Being a successful designer in the field of sustainable development is possible when designing something completely new, a new insight into what the market has not yet seen. The product must also have a need and must respond to a problem. A good pioneer in Finland is Alvar Aalto, who invented plywood bending. I see that HETKINEN is a bold little pioneer in the field of cosmetics, which challenges all the plastic jars with its wooden jars. We have started the battle.
How does one become a successful sustainable designer in the field of design?
The feature of a sustainable designer are the ability to say no when their own values do not meet with the company’s. Choose sustainable materials, think about the design of the product so that the raw material is wasted as little as possible and the working method is ecological. Whenever a new product is developed, it is necessary to consider whether there is a need for it on the market. A responsible designer does not fill the Earth with unnecessary stuff.
You have said: “We oppose clear cutting forest and stand up for animal rights.” Can you elaborate on that?
The wood material we use is PECF certified. So with this certificate, the tree can be traced back to its growth site. The certification is only for the sustainable forest, which is reasonable thinned. We are opposed to clear cutting, and we have written a citizens’ initiative to stop clear cutting in Finland. In clearcut forests, the forest landscape loses its original look and lasts for decades before the landscape returns. Wild animals and birds as well as plants are also affected by clear cutting. If the Finnish state learned enough to appreciate the diversity, recreation, and cultural values associated with forests, then it would certainly be justifiable to cut down plenty of clear cutting. But when it comes to purely wood production and the money it generates, forest owners still prefer clearcutting in 2019. This must end and we will fight for the matter to Parliament. We support the Finnish Forest Protection Association, which protects the primeval forests and we also want to plant trees in various campaigns. When we use wood in cosmetic jars, we also want to plant new trees. When you take it, give it also back. Forests are carbon sinks that need to be protected.
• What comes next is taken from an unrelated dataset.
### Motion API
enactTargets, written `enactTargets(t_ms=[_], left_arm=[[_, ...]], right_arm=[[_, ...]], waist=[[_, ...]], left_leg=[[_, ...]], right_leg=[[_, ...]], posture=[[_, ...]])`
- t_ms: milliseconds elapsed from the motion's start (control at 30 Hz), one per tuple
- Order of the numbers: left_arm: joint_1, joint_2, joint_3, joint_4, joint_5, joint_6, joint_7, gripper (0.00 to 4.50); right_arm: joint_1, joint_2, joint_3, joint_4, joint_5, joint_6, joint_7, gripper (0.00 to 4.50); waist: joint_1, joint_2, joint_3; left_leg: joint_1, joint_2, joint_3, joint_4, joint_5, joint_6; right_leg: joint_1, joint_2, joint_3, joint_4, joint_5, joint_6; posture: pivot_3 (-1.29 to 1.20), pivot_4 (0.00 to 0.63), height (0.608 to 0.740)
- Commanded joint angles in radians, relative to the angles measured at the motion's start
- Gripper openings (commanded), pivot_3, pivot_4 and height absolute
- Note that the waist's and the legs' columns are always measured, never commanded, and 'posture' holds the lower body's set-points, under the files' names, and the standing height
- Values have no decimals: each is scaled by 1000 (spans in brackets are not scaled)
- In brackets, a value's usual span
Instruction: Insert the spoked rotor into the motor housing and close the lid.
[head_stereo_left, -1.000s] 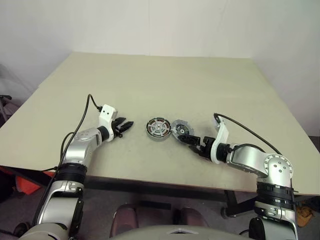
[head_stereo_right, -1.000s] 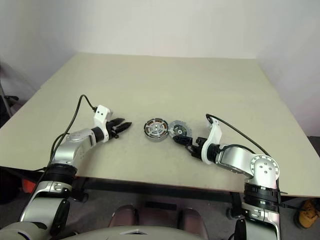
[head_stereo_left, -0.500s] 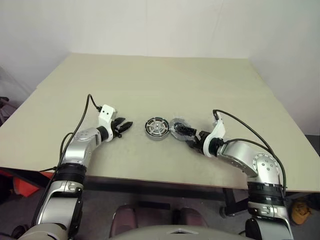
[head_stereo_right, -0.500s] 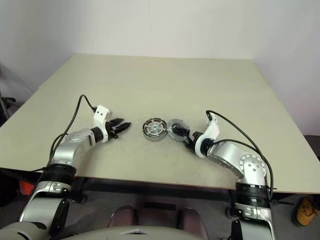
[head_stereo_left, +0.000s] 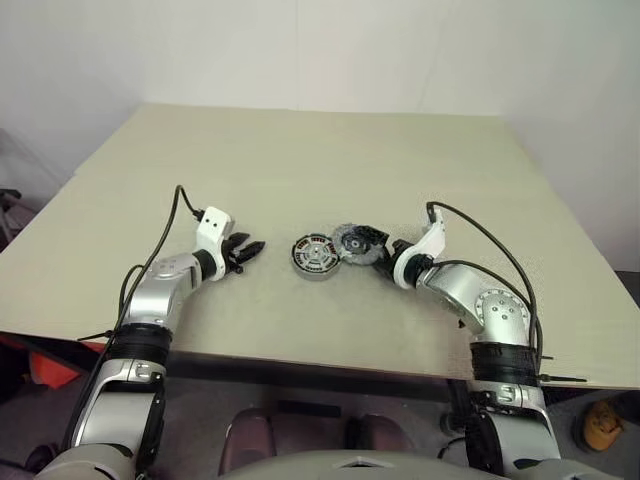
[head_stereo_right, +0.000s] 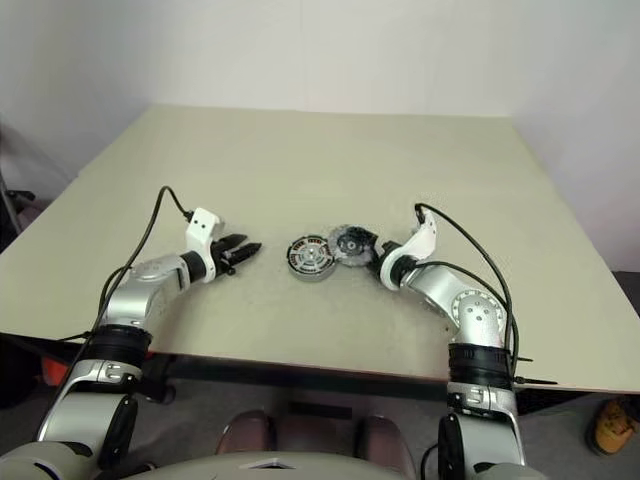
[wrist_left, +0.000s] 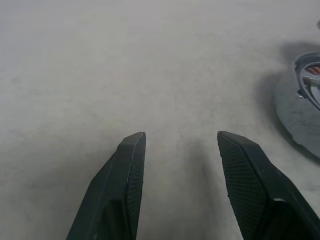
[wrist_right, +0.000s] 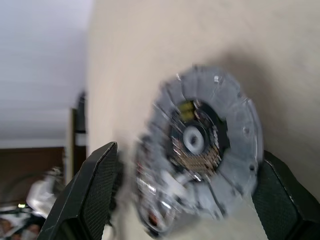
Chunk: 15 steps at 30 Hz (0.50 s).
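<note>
The left gripper (head_stereo_left: 250, 250) sits low over the table (head_stereo_left: 320, 160) with its two black fingers apart and nothing between them. It points at the housing (head_stereo_left: 314, 256), which lies flat on the table a little way off. The housing is a round metal cup with copper-coloured bits in a ring inside and a silver middle.

Just past the housing, on its right edge, is the lid (head_stereo_left: 352, 244). It is tipped up on edge, not lying flat. The right gripper (head_stereo_left: 368, 248) has its fingers wide apart, one on each side of the lid, holding it.

The right wrist view shows the lid (wrist_right: 202, 150) from close up: a grey round rim with notches, a dark ring inside and a small silver hub in the middle. The head views cannot show that. The left wrist view shows the left fingers (wrist_left: 122, 185) apart over bare table, with the edge of the housing (wrist_left: 300, 105) at the side.
</note>
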Motion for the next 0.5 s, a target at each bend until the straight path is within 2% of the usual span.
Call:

Kristina Dryža, an international trend forecaster and futurist, has said: “Every design ought to be sustainable design, meaning something people refuse to trash.” How would you comment on that?
I fully agree with Kristina Dryža. I am glad I have noticed that our customers are using HETKINEN’s jars after emptying cosmetics in jewelery cases, spice jars etc. And I emphasise that we work furiously to enable jars refill.
What creative activists, sustainable designers, bloggers, etc would you say have influenced you the most, and why?
I follow the fashion designer Stella McCartney. McCartney does not use fur or leather in her clothes, and her cosmetics and perfumes are untested in animals and made from raw materials made from natural methods. McCartney is also known for her collaboration with PETA, an animal rights advocate.
What are your hopes and dreams both regarding sustainability and the Hetkinen?
Topmost, I feel that I have created more than just a product or product line. I’ve got people to discuss the environmental-friendliness and ethics of the field of cosmetics by introducing a completely new concept in the market. With wood jars, I replace the dominant plastic material and use only sustainable ingredients in the cosmetics content. I would like to encourage other actors in the industry to promote the use of sustainable materials and to question unnecessary packaging materials. Everyone has the power to make changes. Every choice has an effect.
I want to build a cosmetics brand that makes astonishingly effective and beautifully designed products for a wide range of people around the world. I offer products that are unique, different and give you a good feeling. My products do not strain nature and do not harm animals. Our team enjoys active attitude and is proud of all the accomplishments. Positive feedback on the products across borders has encouraged us to continue, invest in new products and exceed customer expectations every day!